WHAT IS NEEDED:
Nothing outside the stretch is wanted. Repeat exactly the lines of the listing below from the one that contains "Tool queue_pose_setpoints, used" through the one that contains "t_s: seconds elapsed", both ends included.
= Beginning of Section =
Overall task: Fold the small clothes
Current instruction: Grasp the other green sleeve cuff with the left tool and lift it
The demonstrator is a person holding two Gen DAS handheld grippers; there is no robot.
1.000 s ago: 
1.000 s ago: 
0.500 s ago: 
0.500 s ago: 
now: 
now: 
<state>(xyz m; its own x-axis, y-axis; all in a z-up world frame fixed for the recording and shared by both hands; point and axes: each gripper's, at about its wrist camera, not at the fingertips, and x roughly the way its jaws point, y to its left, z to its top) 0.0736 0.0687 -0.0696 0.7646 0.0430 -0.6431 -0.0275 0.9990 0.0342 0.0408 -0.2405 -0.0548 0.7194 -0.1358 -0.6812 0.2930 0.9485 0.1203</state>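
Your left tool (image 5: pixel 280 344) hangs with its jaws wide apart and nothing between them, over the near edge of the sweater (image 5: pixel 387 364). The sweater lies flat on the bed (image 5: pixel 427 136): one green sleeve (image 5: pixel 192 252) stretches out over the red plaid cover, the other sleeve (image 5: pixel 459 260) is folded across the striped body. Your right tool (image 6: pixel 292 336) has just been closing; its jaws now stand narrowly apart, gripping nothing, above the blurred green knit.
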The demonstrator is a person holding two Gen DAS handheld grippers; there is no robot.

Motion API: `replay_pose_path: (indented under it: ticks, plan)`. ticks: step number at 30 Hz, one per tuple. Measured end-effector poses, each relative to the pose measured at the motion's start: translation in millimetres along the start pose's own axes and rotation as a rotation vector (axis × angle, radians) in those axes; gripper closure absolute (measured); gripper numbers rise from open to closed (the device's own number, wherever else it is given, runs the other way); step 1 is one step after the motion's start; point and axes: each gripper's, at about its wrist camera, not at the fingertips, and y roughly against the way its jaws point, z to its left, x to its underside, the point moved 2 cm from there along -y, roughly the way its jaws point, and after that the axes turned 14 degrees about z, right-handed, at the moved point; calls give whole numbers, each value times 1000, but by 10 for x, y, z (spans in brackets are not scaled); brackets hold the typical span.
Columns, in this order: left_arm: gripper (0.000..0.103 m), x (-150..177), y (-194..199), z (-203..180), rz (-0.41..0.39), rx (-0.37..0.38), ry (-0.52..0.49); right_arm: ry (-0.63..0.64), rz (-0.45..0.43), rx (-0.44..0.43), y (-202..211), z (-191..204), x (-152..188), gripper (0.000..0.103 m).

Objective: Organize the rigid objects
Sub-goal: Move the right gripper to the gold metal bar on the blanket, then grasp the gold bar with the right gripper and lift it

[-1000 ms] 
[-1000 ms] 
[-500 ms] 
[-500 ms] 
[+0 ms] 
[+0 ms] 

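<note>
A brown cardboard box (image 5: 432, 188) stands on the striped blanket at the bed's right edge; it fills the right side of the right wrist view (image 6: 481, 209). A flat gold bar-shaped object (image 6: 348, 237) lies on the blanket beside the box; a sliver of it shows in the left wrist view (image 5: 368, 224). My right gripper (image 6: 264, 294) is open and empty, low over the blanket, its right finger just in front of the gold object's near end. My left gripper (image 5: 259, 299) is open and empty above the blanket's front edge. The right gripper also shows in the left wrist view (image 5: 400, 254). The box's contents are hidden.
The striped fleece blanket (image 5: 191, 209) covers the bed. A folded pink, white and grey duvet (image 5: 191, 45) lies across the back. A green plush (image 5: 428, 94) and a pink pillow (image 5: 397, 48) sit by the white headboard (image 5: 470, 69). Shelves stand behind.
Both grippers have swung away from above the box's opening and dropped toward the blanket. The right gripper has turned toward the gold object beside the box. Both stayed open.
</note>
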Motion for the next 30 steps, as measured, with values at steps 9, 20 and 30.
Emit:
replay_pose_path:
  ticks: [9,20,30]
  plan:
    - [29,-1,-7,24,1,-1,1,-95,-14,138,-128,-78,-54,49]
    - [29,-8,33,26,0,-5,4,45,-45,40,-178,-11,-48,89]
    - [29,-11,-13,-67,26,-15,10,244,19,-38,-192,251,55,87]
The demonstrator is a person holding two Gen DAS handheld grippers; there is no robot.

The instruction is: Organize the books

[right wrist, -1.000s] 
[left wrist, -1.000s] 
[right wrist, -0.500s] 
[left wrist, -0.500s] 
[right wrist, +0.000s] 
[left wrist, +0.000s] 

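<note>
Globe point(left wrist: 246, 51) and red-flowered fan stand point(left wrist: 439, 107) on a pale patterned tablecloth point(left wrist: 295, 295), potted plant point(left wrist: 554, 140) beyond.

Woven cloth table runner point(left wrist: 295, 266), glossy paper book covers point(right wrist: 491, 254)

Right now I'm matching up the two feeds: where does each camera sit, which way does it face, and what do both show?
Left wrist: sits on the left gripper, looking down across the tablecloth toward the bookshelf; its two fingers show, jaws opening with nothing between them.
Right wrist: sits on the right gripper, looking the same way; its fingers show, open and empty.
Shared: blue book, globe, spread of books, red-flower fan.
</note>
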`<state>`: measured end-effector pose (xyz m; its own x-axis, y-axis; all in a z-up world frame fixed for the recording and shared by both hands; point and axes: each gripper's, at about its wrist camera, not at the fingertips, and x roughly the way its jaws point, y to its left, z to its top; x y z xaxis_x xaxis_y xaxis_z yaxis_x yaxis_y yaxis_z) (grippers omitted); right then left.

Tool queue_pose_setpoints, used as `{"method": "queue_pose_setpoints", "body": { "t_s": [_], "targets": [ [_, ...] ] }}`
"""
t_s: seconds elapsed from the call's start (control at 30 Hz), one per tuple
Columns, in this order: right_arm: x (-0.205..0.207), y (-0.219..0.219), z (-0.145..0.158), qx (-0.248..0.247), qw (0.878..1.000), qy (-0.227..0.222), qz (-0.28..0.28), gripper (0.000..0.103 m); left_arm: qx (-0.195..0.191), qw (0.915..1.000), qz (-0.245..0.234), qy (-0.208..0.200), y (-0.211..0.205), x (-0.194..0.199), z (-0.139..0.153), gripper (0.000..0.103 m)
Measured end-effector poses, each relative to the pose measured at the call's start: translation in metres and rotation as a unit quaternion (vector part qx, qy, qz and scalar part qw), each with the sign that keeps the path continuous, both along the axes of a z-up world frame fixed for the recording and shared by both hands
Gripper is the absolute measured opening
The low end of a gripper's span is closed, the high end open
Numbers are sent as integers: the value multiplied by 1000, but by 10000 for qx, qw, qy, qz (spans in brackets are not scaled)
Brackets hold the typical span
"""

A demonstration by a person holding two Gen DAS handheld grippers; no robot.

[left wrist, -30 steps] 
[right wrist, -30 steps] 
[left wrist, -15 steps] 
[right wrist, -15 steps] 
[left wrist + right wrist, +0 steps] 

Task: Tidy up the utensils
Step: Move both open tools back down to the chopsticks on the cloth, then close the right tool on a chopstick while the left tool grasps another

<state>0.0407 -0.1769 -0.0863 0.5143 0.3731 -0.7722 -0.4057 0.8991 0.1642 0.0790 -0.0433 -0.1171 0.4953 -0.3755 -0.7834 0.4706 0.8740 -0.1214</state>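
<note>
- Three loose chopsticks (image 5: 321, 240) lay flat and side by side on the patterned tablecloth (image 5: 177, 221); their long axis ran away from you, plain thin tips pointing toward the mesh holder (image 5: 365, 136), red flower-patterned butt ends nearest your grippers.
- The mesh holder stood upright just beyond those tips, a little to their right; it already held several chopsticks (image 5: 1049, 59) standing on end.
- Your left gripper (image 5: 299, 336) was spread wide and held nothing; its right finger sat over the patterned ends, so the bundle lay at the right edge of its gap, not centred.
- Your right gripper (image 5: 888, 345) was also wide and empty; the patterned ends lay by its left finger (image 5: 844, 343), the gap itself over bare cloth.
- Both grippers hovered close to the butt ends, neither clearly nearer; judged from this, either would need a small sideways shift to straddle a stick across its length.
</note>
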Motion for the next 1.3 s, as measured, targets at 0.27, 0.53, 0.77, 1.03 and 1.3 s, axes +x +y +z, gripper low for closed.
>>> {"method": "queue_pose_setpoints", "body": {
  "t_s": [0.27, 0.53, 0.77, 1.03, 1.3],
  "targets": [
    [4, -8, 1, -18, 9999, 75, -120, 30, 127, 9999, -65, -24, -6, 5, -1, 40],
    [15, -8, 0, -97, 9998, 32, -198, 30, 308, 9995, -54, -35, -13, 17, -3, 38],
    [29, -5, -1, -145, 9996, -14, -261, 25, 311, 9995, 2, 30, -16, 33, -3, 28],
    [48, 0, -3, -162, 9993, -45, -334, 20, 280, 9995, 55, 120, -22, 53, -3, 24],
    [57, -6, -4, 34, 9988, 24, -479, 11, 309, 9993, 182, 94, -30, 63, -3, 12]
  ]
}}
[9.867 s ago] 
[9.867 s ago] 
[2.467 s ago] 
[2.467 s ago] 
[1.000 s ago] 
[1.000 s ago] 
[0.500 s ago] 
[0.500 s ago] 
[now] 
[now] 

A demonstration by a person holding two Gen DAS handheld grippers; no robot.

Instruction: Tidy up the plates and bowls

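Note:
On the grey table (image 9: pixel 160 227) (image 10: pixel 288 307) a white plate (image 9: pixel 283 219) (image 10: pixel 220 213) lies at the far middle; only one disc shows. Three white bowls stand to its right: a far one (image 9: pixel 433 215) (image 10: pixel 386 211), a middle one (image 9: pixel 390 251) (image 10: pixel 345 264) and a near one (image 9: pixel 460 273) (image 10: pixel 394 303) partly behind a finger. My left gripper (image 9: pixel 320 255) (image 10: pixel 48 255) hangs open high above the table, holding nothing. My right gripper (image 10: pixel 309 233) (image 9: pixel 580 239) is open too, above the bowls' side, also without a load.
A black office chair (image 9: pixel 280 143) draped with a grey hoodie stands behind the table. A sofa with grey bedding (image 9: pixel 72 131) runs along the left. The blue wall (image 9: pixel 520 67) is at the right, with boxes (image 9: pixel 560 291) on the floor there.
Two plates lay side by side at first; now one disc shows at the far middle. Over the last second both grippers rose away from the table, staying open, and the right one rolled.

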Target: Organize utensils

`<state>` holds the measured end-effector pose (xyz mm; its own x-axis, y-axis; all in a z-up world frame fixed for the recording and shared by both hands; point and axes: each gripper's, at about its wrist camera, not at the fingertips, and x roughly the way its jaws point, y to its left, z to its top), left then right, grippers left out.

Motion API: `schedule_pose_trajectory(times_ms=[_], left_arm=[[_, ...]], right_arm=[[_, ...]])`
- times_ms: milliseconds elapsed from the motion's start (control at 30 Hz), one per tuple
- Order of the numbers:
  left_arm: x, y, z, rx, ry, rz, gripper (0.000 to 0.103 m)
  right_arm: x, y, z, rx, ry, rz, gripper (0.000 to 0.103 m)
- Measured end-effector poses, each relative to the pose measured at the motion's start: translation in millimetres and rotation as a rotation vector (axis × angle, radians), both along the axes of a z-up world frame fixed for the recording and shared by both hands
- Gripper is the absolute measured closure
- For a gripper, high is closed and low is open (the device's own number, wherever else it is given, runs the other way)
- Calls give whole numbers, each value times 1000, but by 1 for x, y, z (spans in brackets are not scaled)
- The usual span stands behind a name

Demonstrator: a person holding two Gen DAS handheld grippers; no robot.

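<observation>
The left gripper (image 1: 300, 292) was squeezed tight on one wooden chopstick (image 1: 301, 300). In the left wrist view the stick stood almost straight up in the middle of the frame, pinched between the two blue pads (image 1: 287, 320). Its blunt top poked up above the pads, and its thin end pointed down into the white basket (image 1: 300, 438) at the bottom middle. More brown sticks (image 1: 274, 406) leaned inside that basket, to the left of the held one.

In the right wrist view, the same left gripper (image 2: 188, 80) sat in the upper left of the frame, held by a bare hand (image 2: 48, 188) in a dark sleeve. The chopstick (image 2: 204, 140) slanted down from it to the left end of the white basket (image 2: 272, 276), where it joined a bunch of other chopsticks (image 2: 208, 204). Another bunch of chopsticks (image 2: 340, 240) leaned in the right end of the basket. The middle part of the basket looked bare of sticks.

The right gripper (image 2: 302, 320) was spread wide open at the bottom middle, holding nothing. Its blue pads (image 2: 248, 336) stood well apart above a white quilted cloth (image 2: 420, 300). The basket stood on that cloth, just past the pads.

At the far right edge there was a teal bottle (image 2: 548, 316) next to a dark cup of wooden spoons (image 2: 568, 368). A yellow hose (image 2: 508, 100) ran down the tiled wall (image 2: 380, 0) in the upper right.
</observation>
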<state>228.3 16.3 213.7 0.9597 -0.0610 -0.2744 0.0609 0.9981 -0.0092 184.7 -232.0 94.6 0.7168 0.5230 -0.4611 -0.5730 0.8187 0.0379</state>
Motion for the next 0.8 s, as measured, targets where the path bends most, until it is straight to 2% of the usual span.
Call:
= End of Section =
WRITTEN ANSWER:
Tool queue_pose_setpoints, used as `{"method": "queue_pose_setpoints", "body": { "t_s": [_], "targets": [ [_, ...] ] }}`
"""
t_s: seconds elapsed from the call's start (control at 30 Hz), one per tuple

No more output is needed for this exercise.